Rules for Fair Fighting for Couples & Families During Covid-19

Mar 31, 2020
During this time of quarantine, when couples and families unexpectedly find themselves together at home with no end in sight, stress impacts everyone differently depending on what you struggle with as an individual. With the change of pace, we can’t help but to have more time to think and feel without the usual distractions of work, school, errands, and meet-ups. 
In working with clients and speaking with friends and family during these uncertain times, I find the topic of grief keeps popping up. We are all experiencing some sort of loss now, whether it is for the loss of plans we hoped to experience or the loss of control over the trajectory of our own lives. Many of us are also feeling homesick or nostalgic for a previous time or person in our life.
Just like loss and grief are experienced differently by each of us, stress also manifests itself differently. Some of us need to talk, some of us need to fight, some of us need to retreat, and some of us need to cry. The expressions of stress are endless.
So, how are we supposed to manage different coping styles when we’re all under the same roof?
The simple and easy answer is boundaries. During my work with couples and families over the past few decades, at some point in time, I provide them with the “Rules for Fair Fighting.”
Before you begin, ask yourself why you feel upset.
Are you truly angry because your partner left the mustard on the counter? Or are you upset because you feel like you’re doing an uneven share of the housework and this is just one more piece of evidence? Take the time to think about your own feelings before starting an argument.
Discuss one issue at a time.
“You shouldn’t be spending so much money without talking to me” can quickly turn into “You don’t care about our family”. Now you need to resolve two problems instead of one. Plus, when an argument starts to get off topic, it can easily become about everything a person has ever done wrong. We’ve all done a lot wrong, so this can be especially cumbersome.
No degrading language.
Discuss the issue, not the person. No put-downs, swearing, or name-calling. Degrading language is an attempt to express negative feelings while making sure your partner feels just as bad. This will just lead to more character attacks while the original issue is forgotten.
Express your feelings with words and take responsibility for them.
“I feel angry.” “I feel hurt when you ignore my phone calls.” “I feel scared when you yell.” These are good ways to express how you feel. Starting with “I” is a good technique to help you take responsibility for your feelings (no, you can’t say whatever you want as long as it starts with “I”).
Take turns talking.
This can be tough, but be careful not to interrupt. If this rule is difficult to follow, try setting a timer allowing one minute for each person to speak without interruption. Don’t spend your partner’s minute thinking about what you want to say. Listen!
No stonewalling.
Sometimes the easiest way to respond to an argument is to retreat into your shell and refuse to speak. This refusal to communicate is called stonewalling.

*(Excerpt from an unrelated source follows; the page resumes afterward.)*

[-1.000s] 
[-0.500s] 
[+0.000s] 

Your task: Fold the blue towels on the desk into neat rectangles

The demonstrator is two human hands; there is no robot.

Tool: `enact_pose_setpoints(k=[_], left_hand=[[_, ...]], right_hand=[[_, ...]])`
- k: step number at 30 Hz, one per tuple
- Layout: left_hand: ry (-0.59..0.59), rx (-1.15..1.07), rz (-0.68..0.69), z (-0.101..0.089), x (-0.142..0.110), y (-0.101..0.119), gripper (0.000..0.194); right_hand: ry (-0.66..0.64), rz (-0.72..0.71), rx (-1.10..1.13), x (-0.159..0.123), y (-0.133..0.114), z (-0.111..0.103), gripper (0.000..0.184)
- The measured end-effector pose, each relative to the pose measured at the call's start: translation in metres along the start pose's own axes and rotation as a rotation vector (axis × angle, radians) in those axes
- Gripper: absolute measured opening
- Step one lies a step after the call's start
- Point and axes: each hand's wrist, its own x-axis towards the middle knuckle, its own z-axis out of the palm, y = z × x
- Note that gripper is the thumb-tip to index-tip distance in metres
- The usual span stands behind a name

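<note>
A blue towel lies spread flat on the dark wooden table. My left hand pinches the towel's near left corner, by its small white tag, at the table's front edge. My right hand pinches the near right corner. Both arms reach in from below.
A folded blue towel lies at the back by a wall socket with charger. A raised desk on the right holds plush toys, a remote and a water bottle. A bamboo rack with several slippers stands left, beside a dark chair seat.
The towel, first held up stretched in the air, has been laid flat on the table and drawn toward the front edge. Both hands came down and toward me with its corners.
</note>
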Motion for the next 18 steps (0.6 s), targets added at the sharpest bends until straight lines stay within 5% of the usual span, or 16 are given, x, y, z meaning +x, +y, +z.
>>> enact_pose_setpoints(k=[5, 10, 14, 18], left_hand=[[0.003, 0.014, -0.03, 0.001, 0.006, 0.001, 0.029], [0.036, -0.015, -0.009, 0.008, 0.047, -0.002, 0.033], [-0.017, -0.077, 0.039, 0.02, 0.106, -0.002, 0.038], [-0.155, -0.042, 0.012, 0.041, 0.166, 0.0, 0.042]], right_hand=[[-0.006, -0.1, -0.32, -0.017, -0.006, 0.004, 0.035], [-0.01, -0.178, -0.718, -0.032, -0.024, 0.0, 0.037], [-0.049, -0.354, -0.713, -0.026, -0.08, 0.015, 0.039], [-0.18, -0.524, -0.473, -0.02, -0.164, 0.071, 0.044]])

You might feel better temporarily, but the original issue will remain unresolved and your partner will feel more upset. If you absolutely cannot go on, tell your partner you need to take a time-out. Agree to resume the discussion later.
No yelling.
Sometimes arguments are “won” by being the loudest, but the problem only gets worse.
Take a time-out if things get too heated.
In a perfect world we would all follow these rules one hundred percent of the time, but it just doesn’t work like that. If an argument starts to become personal or heated, take a time-out. Agree on a time to come back and discuss the problem after everyone has cooled down.
Attempt to come to a compromise or an understanding.
There isn’t always a perfect answer to an argument. Life is just too messy for that. Do your best to come to a compromise (this will mean some give and take from both sides). If you can’t come to a compromise, merely understanding can help soothe negative feelings.
While the “Rules for Fair Fighting” might seem pretty simple and straightforward, I have yet to meet a couple that responded with “Yes! We follow all these guidelines perfectly already.”
Our schools, parents, and friends do not provide us with “Rules for Fair Fighting.” Mostly, couples start out life together just winging it and hoping for the best. Once these “Rules” are presented most couples have a good laugh about how many they have broken.
Hopefully, reviewing these “Rules” or even putting the list on your refrigerator or in a common space can help you -- couples and families alike -- to create healthy boundaries and work better together during these unusual and uncertain times.